Advogada gaúcha obtém liminar para a retirada de vídeos de sua detenção



Foto Unsplash.com – Imagem meramente ilustrativa

Imagem da Matéria

Uma liminar concedida na última sexta-feira (9) pelo juiz Adriano Parolo, da 2ª Vara Cível de Novo Hamburgo, acolheu pedido feito pela advogada Catarina Guimarães Corso (OAB-RS nº 93.221) que, atuando em causa própria, relata ter-se envolvido, na noite de terça-feira última (6) em incidente durante o qual foi detida pela Guarda Municipal local e conduzida, algemada, à Delegacia da Mulher.

Os fatos ocorreram durante e após uma blitz de trânsito, cerca de meia hora depois do encerramento de uma comemoração de lançamento da Chapa nº 11 à eleição, no próximo dia 30, para os cargos da Subseção da OAB de Novo Hamburgo.

Na ação contra o Facebook Serviços Online do Brasil Ltda. – e que tramita sem segredo de justiça, consagrando o princípio sustentado pelo ministro Celso de Mello, do STF, de ampla publicidade do processo - a advogada Catarina obteve a assistência judiciária gratuita. A autora deu à causa o valor de R$ 1,5 milhões.

Na decisão o juiz Parolo relata – com base na petição inicial – que a advogada diz ter sido “filmada durante o procedimento, sem, no entanto, sua autorização” e que “os vídeos foram divulgados nos grupos de Whatsapp e Facebook, com o objetivo de intimidá-la e envergonhá-la frente à sociedade”.

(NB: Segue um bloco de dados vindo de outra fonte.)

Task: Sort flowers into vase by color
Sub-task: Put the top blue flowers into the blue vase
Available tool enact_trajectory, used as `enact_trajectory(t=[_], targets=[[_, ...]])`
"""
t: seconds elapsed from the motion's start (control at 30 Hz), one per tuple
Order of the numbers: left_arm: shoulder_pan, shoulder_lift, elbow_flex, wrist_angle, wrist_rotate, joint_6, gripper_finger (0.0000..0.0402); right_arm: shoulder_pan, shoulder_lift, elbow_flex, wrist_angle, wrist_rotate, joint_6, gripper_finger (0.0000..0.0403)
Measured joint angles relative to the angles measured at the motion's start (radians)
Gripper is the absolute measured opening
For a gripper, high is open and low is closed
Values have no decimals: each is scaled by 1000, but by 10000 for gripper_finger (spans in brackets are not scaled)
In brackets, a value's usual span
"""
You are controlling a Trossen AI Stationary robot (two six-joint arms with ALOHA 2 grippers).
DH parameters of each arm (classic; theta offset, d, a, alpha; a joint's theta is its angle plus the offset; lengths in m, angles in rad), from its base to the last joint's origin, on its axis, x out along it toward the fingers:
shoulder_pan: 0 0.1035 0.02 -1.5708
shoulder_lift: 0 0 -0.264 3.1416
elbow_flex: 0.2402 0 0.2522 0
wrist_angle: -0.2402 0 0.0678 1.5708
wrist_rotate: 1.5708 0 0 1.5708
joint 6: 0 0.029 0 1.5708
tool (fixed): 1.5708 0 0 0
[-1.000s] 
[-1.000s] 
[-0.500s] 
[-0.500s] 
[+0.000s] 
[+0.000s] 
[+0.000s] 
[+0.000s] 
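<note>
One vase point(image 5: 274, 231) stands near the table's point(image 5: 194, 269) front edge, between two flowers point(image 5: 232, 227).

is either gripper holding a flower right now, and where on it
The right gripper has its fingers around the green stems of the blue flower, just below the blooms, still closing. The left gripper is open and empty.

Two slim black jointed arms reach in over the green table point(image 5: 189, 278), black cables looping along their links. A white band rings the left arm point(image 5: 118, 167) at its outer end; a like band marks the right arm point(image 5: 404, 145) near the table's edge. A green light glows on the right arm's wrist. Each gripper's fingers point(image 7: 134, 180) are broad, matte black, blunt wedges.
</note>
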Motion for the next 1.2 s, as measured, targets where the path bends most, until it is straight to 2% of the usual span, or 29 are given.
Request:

O magistrado avaliou que “não é possível inferir se as imagens foram retiradas dos sítios do Facebook”, mesmo porque “não há indicação de páginas, URLs, perfis ou prints (imagens salvas) que mostrem que houve a divulgação dos vídeos e imagem nos serviços (páginas e serviço de mensagem) da empresa ré”. Em seguida o juiz concluiu “tratar-se de um pedido genérico de obrigação de não fazer (abstenção)”.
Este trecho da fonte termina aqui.